La particularité de ce troisième volet porte sur les adaptations et les solutions à portée de tous. Et celles qui s'offrent aux entreprises sont nombreuses ! « C'est important de montrer aux entrepreneurs qu'il y a 3 domaines qui sont rentables : les économies de ressources et d'énergie pour lesquelles il faut investir dans l'efficience ; les opportunités industrielles où l'investissement permet de protéger l'environnement, de créer des emplois et du profit ; l'économie circulaire », énumère Bertrand Piccard.

Le président de la fondation Solar Impulse met en avant le chiffre de plus de 75 % de l'énergie qui est produite puis perdue à cause de systèmes inefficients. Et de citer quelques exemples : dans les usines, la chaleur des cheminées peut être réemployée en interne pour chauffer les locaux, au même titre que celle des ordinateurs et connexions au réseau. Sans oublier le remplacement de ses véhicules pour une flotte plus verte, ou une meilleure isolation de ses bâtiments. Soit autant d'initiatives accessibles aux petites entreprises : croire que les efforts sont l'apanage des grands groupes serait une erreur. « Ce n'est pas parce qu'une structure est petite qu'elle a moins d'impact. En France, il existe plus de petites que de grosses entreprises : elles ont donc aussi une responsabilité morale. Si tout le monde réagissait en se dédouanant, on assisterait à une forme d'inertie », alerte Fabrice Bonnifet. Ce dernier dénonce de fausses excuses : il faut mettre fin au déni et initier un certain changement. Comment ? En identifiant quelles sont les sources d'émissions directes et indirectes des entreprises, par la mise en place d'un bilan carbone. « Et il faut communiquer, créer un effet de chaine en montrant à ses clients, par exemple, que choisir telle entreprise, c'est être plus responsable. Il ne faut pas avoir peur de stigmatiser les entreprises écocides, car elles sont considérées comme contributives négatives au changement climatique », ajoute Fabrice Bonnifet.

Moderniser

Parmi les différentes barrières à la réduction des émissions, le rapport du Giec relève, entre autres, des contraintes institutionnelles.

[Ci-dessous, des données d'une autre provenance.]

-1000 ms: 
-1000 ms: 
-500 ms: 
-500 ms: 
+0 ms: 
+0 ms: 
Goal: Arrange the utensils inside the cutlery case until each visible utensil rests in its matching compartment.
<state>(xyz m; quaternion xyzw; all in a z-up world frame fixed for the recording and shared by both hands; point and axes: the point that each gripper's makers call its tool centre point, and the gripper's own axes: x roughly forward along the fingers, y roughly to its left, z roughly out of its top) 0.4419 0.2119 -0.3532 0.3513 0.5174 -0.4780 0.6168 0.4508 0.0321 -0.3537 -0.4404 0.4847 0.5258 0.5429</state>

Or, selon lui, les solutions doivent combiner actions des entreprises et des corps intermédiaires, actions des citoyens et politiques publiques. Tout en prenant en compte les spécificités des différentes régions du monde.

« Le rapport du Giec, pour la première fois, pointe directement les obstacles. Et le franc-parler des experts est étonnant, commente Bertrand Piccard. Sont en effet mentionnés la mauvaise gouvernance, le manque de leadership et la paralysie administrative. Ce sont des obstacles humains et non techniques. D'ailleurs, aujourd'hui, beaucoup d'entreprises hésitent encore à investir dans des solutions plus respectueuses de l'environnement parce qu'une incertitude complète sur le plan législatif persiste. Elles ne savent pas, par exemple, s'il y aura ou non une taxe carbone, des incitations pour l'économie circulaire, etc. »

Conséquence ? Face à cette incertitude législative, les entreprises attendent. Pourtant, il est possible de contourner les obstacles pointés du doigt avec des solutions prouvées comme étant économiquement rentables. L'explorateur insiste d'ailleurs sur un mot : « moderniser ». « C'est un terme que je pousse à fond : moderniser les systèmes, les infrastructures et les procédés. C'est mieux que de dire qu'il faut tout changer », estime-t-il. « Certes, tout changement d'habitude est un stress et tout changement d'habitude requiert un surcroit de l'énergie pour vaincre l'inertie habituelle », glisse pour sa part Fabrice Bonnifet.

Bien sûr, se pose aussi la question du financement... De plus en plus, émergent des fonds d'investissements spécialisés dans les solutions écologiques. Au même titre que les obligations vertes qui permettent de développer des infrastructures plus efficientes, par exemple. Mais qu'en est-il des financements accessibles aux TPE et PME pour des rénovations et des modernisations de leurs systèmes ? La plupart se tournent vers leur établissement bancaire pour obtenir des crédits dédiés. « Crédits qu'elles rembourseront avec les économies réalisées grâce à l'efficience », pointe Bertrand Piccard... « De toute façon, il faut s'attendre à ce que tout ce qui est carbonique soit plus cher dans le futur », prévient Fabrice Bonnifet. Le signal prix sera déterminant dans la bascule.